- [Task objective]
All lines from the opening of the data to the line containing "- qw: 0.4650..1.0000" must be returned unchanged, and only those lines.

- [Exercise data]
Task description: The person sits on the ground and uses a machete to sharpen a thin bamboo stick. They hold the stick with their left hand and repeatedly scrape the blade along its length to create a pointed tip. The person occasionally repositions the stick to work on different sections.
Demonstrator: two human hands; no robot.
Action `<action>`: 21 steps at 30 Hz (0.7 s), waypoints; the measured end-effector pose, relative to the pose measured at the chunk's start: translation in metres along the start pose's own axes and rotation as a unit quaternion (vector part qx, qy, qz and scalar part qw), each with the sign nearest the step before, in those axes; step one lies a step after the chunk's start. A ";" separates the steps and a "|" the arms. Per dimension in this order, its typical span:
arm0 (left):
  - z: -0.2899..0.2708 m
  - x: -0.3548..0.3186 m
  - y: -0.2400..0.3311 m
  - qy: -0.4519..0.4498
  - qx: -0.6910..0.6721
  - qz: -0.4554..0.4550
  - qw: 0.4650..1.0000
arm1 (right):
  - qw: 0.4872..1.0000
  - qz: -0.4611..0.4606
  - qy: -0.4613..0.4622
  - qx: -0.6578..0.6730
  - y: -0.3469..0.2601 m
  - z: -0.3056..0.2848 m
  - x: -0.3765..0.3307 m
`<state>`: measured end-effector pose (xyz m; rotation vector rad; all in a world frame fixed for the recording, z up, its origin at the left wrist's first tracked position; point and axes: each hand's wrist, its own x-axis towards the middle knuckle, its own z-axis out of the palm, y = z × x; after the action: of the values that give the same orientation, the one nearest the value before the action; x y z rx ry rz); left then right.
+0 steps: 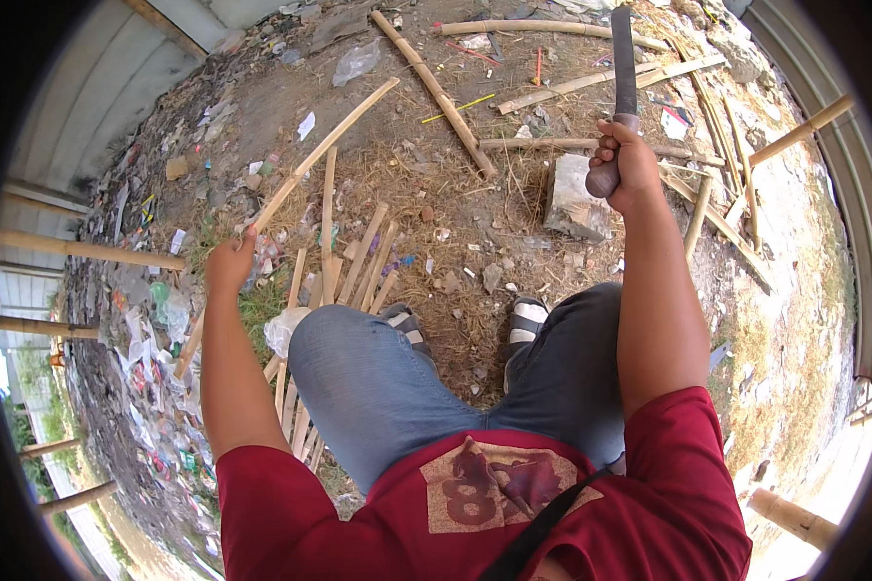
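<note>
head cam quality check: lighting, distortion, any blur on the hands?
Head view: hard daylight, lower right corner blown out; heavy fisheye, the metal wall bows at the rim, black vignette all round. Left hand on a bamboo strip and right hand gripping the long knife are sharp, no motion blur.

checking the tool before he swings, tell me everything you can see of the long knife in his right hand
The long knife is a machete-like blade, dark grey, straight and narrow, looking like worn metal. Its rounded grey handle sits in the fist of the right hand, butt showing below the fingers. It is raised, blade pointing away from the person, above the stone block, touching nothing else.
</note>
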<state>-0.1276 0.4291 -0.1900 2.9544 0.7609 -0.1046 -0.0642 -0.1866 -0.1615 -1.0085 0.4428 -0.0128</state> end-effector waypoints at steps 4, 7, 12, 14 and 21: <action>0.049 -0.076 -0.084 -0.037 0.008 -0.086 0.996 | 1.000 -0.006 0.009 -0.023 0.000 -0.013 0.004; 0.089 -0.130 -0.118 -0.037 -0.003 -0.140 0.990 | 1.000 0.000 0.000 -0.030 0.003 -0.014 0.007; 0.131 -0.178 -0.152 -0.123 -0.073 -0.215 0.966 | 1.000 0.016 0.014 -0.023 0.013 0.012 0.002; 0.151 -0.192 -0.153 -0.102 -0.027 -0.209 0.972 | 1.000 0.021 0.015 -0.017 0.016 0.017 0.002; 0.241 -0.222 -0.162 -0.121 -0.039 -0.130 0.983 | 0.999 0.022 0.019 -0.027 0.030 0.037 0.017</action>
<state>-0.4107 0.4389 -0.4211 2.6857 1.0799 -0.4332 -0.0408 -0.1438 -0.1755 -1.0521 0.5019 0.0196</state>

- [Solution to the exercise]
Task description: The person sits on the ground and uses a machete to sharpen a thin bamboo stick. They hold the stick with their left hand and repeatedly scrape the blade along its length to create a pointed tip. The person occasionally repositions the stick to work on different sections.
Demonstrator: two human hands; no robot.
Action `<action>`: 21 steps at 30 Hz (0.7 s), waypoints; the measured end-effector pose, relative to the pose measured at the chunk's start: translation in metres along the start pose's own axes and rotation as a unit quaternion (vector part qx, qy, qz and scalar part qw), each with the sign nearest the step before, in those axes; step one lies a step after the chunk's start. A ";" separates the steps and a "|" the arms. Per dimension in this order, its typical span:
arm0 (left):
  - z: -0.2899..0.2708 m
  - x: -0.3548..0.3186 m
  - y: -0.2400..0.3311 m
  - qy: -0.4519..0.4498
  - qx: -0.6910..0.6721
  - qz: -0.4554..0.4550
  - qw: 0.4650..1.0000

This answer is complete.